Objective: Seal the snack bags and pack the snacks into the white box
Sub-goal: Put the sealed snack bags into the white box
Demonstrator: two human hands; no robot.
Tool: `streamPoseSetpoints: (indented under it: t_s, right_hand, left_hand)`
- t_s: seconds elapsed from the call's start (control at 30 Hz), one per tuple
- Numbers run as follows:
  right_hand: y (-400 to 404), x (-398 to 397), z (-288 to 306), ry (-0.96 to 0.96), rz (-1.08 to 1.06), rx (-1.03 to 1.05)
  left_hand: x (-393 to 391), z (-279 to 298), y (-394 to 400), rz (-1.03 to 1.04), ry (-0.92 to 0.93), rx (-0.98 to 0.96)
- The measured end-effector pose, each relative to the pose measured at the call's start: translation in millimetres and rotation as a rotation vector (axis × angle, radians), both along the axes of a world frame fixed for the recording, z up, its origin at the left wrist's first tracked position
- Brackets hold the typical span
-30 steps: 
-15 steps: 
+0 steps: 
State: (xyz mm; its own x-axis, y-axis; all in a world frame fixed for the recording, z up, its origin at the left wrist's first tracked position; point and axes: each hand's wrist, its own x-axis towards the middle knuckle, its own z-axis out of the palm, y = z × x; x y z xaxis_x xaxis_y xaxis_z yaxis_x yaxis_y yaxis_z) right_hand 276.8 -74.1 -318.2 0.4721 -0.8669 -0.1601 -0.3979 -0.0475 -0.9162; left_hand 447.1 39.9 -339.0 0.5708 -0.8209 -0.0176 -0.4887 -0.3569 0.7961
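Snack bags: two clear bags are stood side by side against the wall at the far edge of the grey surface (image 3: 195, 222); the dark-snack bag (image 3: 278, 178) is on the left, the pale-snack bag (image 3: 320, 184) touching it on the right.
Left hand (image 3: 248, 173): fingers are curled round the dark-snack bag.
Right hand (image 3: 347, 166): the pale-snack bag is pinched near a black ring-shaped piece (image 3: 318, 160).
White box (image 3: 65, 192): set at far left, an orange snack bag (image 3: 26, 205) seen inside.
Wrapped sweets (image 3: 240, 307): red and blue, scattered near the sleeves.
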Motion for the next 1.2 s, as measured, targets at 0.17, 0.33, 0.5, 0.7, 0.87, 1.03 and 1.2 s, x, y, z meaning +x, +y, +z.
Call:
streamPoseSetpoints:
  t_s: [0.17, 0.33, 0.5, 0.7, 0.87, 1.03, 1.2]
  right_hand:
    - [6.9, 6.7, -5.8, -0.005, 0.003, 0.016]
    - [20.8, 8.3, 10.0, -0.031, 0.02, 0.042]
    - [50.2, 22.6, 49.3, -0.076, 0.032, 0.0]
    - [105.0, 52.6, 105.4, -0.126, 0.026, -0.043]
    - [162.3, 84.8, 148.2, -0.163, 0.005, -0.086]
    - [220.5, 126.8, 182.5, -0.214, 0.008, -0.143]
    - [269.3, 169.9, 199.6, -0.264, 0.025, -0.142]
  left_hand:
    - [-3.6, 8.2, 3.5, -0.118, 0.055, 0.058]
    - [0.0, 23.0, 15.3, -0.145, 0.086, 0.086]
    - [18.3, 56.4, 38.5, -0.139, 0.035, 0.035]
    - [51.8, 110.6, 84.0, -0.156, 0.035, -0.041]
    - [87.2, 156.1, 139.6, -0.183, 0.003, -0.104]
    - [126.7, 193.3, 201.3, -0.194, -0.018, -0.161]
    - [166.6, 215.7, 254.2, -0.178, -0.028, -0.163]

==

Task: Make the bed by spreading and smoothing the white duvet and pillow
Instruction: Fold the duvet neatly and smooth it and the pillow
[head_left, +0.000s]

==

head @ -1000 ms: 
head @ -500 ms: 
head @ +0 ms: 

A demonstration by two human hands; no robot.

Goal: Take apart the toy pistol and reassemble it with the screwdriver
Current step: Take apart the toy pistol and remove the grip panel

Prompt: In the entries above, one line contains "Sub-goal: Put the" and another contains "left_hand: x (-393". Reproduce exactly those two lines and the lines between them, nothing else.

Answer to this task:
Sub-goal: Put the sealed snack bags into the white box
Demonstrator: two human hands; no robot.
Tool: `streamPoseSetpoints: (indented under it: t_s, right_hand, left_hand)`
- t_s: seconds elapsed from the call's start (control at 30 Hz), one per tuple
- Numbers run as follows:
  right_hand: y (-400 to 404), x (-398 to 397), z (-288 to 306), ry (-0.96 to 0.96), rz (-1.08 to 1.06), rx (-1.03 to 1.05)
  left_hand: x (-393 to 391), z (-279 to 298), y (-394 to 400), rz (-1.03 to 1.04), ry (-0.92 to 0.93), rx (-0.98 to 0.96)

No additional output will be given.